# Blowers and 42" Plow...



## Whitehead (Nov 15, 2008)

*I have fallen into this and must make it work...

After having money and loosing almost everything to be almost homeless over night, I decided to never quit...

Now Ma and I have 4 blowers ( 3 24", one 26" ) that I got for free but one I paid $25.00 for another and fixed them up...

I also borrowed $500 from a friend to get a 94 Polaris 400, 2 cycle unit with a 42" blade that is not hooked up...

I am thinking there are many that have blades on trucks, but few are running blowers and Atv'z, and doing sidewalks, 1 car drives, roof raking, and getting out plowed in cars...

Is there any issues I need to get understood like;

( 1 ) How do I start getting the calls to come in with contracts... I hung up some fliers at the local Sports shop, 2 Auto parts stores, a home improvement store, a Kwik Trip, and a grocery store... I also made about 100 business cards that are all put out with the fliers that have tabs...

( 2 ) Do I contact some other guys doing plowing with trucks, to see if the can send there overflow...

( 3 ) Do I have to have contracts for the customers I do find, and if so what should be said in them...

( 4 ) How do I find help in pulling this all off, and how much do you think the rate of pay should be...

Yes I have a nice trailer that can hold the Atv and the blowers...

What else can I do so I can be rich and famous like you guy's someday...*:salute:


----------



## hondarecon4435 (Mar 13, 2008)

this site is very helpful and im sure you will learn alot on here. if you are only plowing with an atv and a couple snowblowers by yourself i would not try and start out so big you could probably do about 20 driveways per storm.


----------



## Whitehead (Nov 15, 2008)

*Thanks Honda...

I believe I found a great kid (25) today and he is excited to get at it... He even helped me do Honey does, and is a great worker...

I also have a guy that wants to trade my 86 ford van for his 95 Polaris...

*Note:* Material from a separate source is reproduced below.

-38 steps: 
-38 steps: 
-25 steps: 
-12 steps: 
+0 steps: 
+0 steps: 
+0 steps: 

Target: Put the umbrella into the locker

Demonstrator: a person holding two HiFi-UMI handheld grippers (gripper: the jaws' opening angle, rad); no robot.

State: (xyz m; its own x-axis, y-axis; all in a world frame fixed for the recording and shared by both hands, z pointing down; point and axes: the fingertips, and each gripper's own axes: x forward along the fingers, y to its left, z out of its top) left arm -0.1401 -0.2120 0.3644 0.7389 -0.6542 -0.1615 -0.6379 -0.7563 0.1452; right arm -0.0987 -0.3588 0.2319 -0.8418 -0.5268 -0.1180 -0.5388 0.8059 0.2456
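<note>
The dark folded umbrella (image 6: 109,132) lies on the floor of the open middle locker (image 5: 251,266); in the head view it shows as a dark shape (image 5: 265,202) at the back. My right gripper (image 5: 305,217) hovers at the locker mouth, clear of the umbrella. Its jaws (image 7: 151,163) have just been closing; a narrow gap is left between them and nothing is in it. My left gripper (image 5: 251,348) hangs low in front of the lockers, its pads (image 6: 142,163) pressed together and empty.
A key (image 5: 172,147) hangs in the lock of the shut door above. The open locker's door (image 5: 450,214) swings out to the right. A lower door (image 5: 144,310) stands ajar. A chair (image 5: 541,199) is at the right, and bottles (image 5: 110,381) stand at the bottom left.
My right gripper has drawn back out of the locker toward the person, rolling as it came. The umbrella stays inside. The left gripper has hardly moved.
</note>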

I might be on a great roll...

Sure wish I had some more input on the questions tho... *


----------



## Snowaway (Sep 10, 2008)

2 ) Do I contact some other guys doing plowing with trucks, to see if the can send there overflow...

I would call everyone you can find, Most people will be filling up by now and may be willing to send some people your way.

( 3 ) Do I have to have contracts for the customers I do find, and if so what should be said in them...

Many people up here in AK work on a hand shake deal, I even have a commecial acount where the property manager didn't think a contract was nes. I would think that it would depend on how official you were going to be, do you have a business licence, general liability or is it more of a day labor kinda thing. I personely like to have a contract.


----------



## Whitehead (Nov 15, 2008)

*Do you really need a contract when you do Sara's place...

Sorry I just had to say it... *

Thanks for replying...


----------



## Advanced Glenn (Dec 5, 2008)

My plowing business actually started with one Ariens snowblower. We started with one customer. Before we finished her driveway, the neighbor came over to ask for a price. Before you knew it we had two trucks running with two machines in each truck. You would be surprised how many driveways need a snowblower. Many are impossible to plow with a truck. These are the ones we went after. The next year we had our first plow truck. We still kept most of our blower accounts, but quickly converted the ones we could to plowing. Well now we have three truck, a **** load of blowers, and an atv. We do our commercials first, then we split up and do about 65 residentials. There is a local guy that I see around during storms who does the same thing we used to. He has a little ranger with two machines, one small, and one large. He probably does alright for himself. Flyers are a good idea. If your local newpaper has a service section try an ad during a storm, especially the morning after. I tell you our phones ring steady for the first couple hours. During a heavy storm it is hard to evn answer the calls. And we almost always add a few names to our regulars every storm. Good luck to you!


----------